Claudia, the project director, was struck by the inhumane conditions of detention. How does this worsen the health of those living with chronic illnesses?
Data indicates that 73% of transgender and transvestite incarcerated individuals in Buenos Aires prisons suffer from some type of illness. One of the most common infections is HIV/AIDS. Nationwide, 55% have some type of illness, with HIV/AIDS being the most prevalent.
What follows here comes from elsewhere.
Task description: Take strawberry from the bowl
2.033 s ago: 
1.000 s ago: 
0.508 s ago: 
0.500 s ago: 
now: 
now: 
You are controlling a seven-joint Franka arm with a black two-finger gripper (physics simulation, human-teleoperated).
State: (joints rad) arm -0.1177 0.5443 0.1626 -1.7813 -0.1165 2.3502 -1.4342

“The report is an important symbolic and political asset in terms of being able to systematize the situation of transvestites and trans people,” Vázquez Haro told Presentes . The ultimate goal, she explained, is for the data to serve not only to demand that the State implement public policies for the trans and travesti community, but also to denounce before international organizations how the human rights of the trans and travesti community are violated in prisons in Argentina.
“Prisons are human warehouses where the lives of trans and transvestite women end up being discarded,” she concluded.
Examples abound. One of them: Mónica Mego, a 36-year-old Peruvian trans woman, walked into a prison in the province of Buenos Aires and ended up bedridden and paraplegic in a hospital in La Plata. She had been detained for almost a year without a conviction, accused of drug dealing.


READ MORE: Trans woman detained without conviction left paraplegic and denounces torture
Contrary to what usually happens in the justice system, this year prosecutor Franco Picardi—head of Federal Prosecutor's Office No. 5—issued rulings requesting that transgender women accused (in two separate cases) of small-scale drug trafficking be granted conditional release and avoid prison. In both documents, the prosecutor argued that they were survivors "in a state of excusable need and lacking access to basic rights.".
Accordingly, the National Federal Criminal and Correctional Court No. 7, presided over by Judge Sebastián Casanello, dismissed the charges against five of them. This was a landmark decision in the Argentine justice system, which acknowledged the "excusable necessity" under which the defendants acted and recognized the lack of rights faced by the trans and travesti community, both inside and outside Argentine prisons.